Methods: PubMed and Ovid-Embase were searched for observational studies or randomised controlled trials related to traditional or machine learning-based models. Data were extracted according to Critical Appraisal and Data Extraction for Systematic Reviews of Prediction Modelling Studies (CHARMS) checklist and risk of bias was assessed using the Prediction model Risk Of Bias ASsessment Tool (PROBAST). Performance data for prediction models that were externally validated at least twice and showed low risk of bias were meta-analysed.
Results: A total of 100 studies were included, with 67 focusing on model development and 33 on model validation. Among 67 model development studies, 44 were traditional model studies involving 47 prediction models (with National Institutes of Health Stroke Scale score being the most frequently used predictor in 35 models), and 23 studies focused on machine learning prediction models (with support vector machines being the most common algorithm, used in 10 models). The 33 validation studies externally validated 34 traditional prediction models. Regarding study quality, 26 studies were assessed as having a low risk of bias, 11 as unclear, and 63 as high risk of bias. Meta-analysis of 15 studies validating eight models showed a pooled area under the receiver operating characteristic curve of approximately 0.70 for predicting HT.
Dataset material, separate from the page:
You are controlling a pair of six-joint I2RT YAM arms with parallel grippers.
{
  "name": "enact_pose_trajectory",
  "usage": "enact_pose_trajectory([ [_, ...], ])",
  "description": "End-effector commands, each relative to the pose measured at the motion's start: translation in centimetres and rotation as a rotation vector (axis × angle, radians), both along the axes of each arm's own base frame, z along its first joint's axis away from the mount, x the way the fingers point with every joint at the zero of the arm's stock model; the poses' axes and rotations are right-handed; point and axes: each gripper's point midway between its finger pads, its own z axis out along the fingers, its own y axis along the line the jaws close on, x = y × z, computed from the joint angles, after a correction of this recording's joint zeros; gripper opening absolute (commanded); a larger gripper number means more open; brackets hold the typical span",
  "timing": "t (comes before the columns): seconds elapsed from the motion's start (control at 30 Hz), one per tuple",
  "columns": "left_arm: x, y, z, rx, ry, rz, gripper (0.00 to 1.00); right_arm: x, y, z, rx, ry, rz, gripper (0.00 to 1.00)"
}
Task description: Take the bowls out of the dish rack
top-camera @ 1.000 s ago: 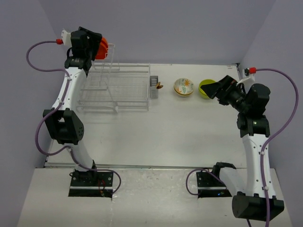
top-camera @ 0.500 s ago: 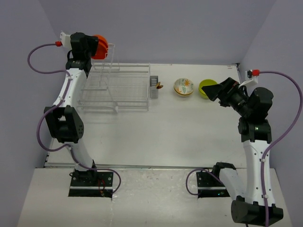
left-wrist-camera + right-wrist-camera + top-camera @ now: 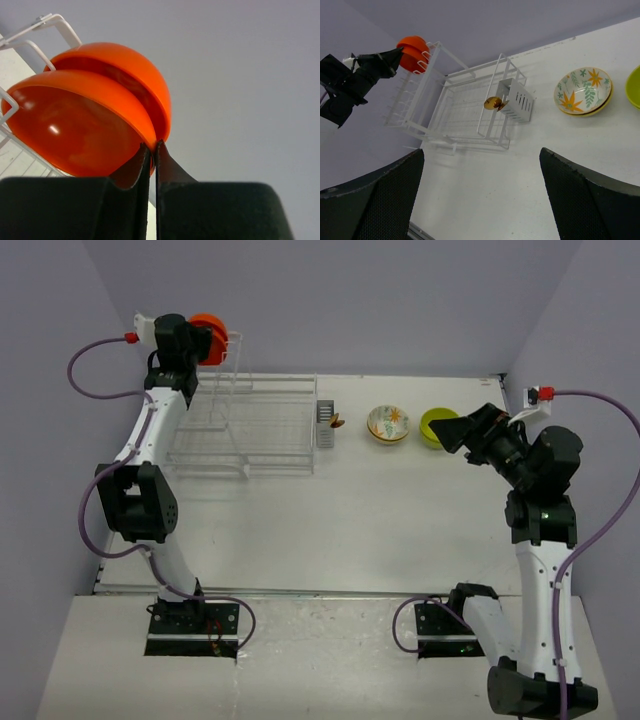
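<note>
Two orange-red bowls stand on edge, one against the other, at the top of the dish rack's point(image 3: 262, 426) upright tier. My left gripper point(image 3: 152, 145) is shut on the rim of the nearer orange-red bowl point(image 3: 80, 125), with the other point(image 3: 131, 66) just behind it. From above, this gripper point(image 3: 192, 340) sits high at the rack's back left corner by the orange bowls point(image 3: 211, 326). The patterned bowl point(image 3: 388, 424) and the lime green bowl point(image 3: 431, 422) rest on the table to the right of the rack. My right gripper point(image 3: 480, 150) hangs open and empty above the table beside the green bowl.
A small grey caddy point(image 3: 325, 424) hangs on the rack's right end with a small golden object point(image 3: 493, 103) at it. The rack's low flat section point(image 3: 462, 107) holds nothing. Purple walls close in at the back and sides.
My left gripper has closed from wide open onto the orange-red bowl's rim. The right arm has drawn back slightly, its gripper still open.
</note>
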Motion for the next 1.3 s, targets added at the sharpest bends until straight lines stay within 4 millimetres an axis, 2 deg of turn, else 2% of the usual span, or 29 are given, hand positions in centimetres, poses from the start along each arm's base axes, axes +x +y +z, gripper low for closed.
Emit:
enact_pose_trajectory([
  [0.0,-0.8,1.7,2.0,0.030,-0.052,0.056,0.00,-0.5,-0.4,1.9,-0.031,-0.049,-0.025,0.97],
  [0.07,-1.0,1.7,2.1,0.033,-0.068,0.053,0.00,-0.5,-0.5,2.0,-0.038,-0.051,-0.034,0.97],
  [0.17,-1.8,1.4,4.4,0.028,-0.156,0.038,0.00,-0.8,-0.4,2.5,-0.035,-0.065,-0.031,0.97],
  [0.47,-3.1,-0.1,7.9,0.036,-0.320,-0.042,0.00,-1.0,-0.5,2.8,-0.035,-0.076,-0.038,0.97],
  [0.53,-3.5,-0.3,8.0,0.038,-0.333,-0.056,0.00,-1.0,-0.5,2.9,-0.037,-0.077,-0.041,0.97],
  [0.63,-4.9,-0.7,9.4,0.043,-0.399,-0.076,0.00,-0.8,-0.6,2.8,-0.038,-0.073,-0.044,0.98],
  [0.67,-5.6,-1.0,10.4,0.053,-0.439,-0.092,0.00,-0.8,-0.6,2.9,-0.039,-0.076,-0.044,0.97],
  [0.83,-7.0,-1.4,10.8,0.064,-0.462,-0.118,0.00,-0.8,-0.4,2.7,-0.028,-0.073,-0.035,0.98],
  [0.87,-7.7,-1.4,11.6,0.065,-0.477,-0.119,0.00,-0.7,-0.4,2.7,-0.027,-0.071,-0.035,0.97],
  [0.9,-8.0,-1.5,11.2,0.067,-0.476,-0.120,0.00,-0.7,-0.5,2.8,-0.027,-0.074,-0.038,0.97],
  [0.97,-9.3,-1.6,12.1,0.071,-0.495,-0.126,0.00,-0.7,-0.5,2.9,-0.026,-0.073,-0.039,0.97],
  [1.0,-9.3,-1.7,11.7,0.075,-0.491,-0.137,0.00,-0.6,-0.5,2.9,-0.026,-0.073,-0.039,0.97],
  [1.07,-10.2,-2.2,12.5,0.092,-0.510,-0.164,0.00,-0.4,-0.5,3.2,-0.025,-0.077,-0.036,0.97],
  [1.13,-11.2,-5.3,13.8,0.178,-0.550,-0.294,0.00,-0.1,-0.5,3.3,-0.018,-0.074,-0.036,0.98],
  [1.17,-11.4,-6.9,14.2,0.285,-0.571,-0.348,0.00,0.1,-0.5,3.7,-0.018,-0.080,-0.033,0.98],
  [1.2,-12.3,-9.6,16.2,0.358,-0.610,-0.462,0.00,0.7,-0.5,3.5,-0.016,-0.061,-0.029,0.98],
  [1.23,-12.0,-13.6,15.2,0.413,-0.594,-0.570,0.00,1.1,-0.5,3.5,-0.020,-0.052,-0.026,0.98],
  [1.27,-12.9,-16.4,16.0,0.566,-0.603,-0.688,0.00,1.2,-0.6,4.3,-0.021,-0.054,-0.028,0.98],
])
Conclusion: While significant progress has been made in developing HT prediction models, both traditional and machine learning-based models still have limitations in methodological rigour, predictive accuracy, and clinical applicability. Future models should undergo more rigorous validation, adhere to standardised reporting frameworks, and prioritise predictors that are both statistically significant and clinically meaningful. Collaborative efforts across research groups are essential for validating these models in diverse populations and improving their broader applicability in clinical practice.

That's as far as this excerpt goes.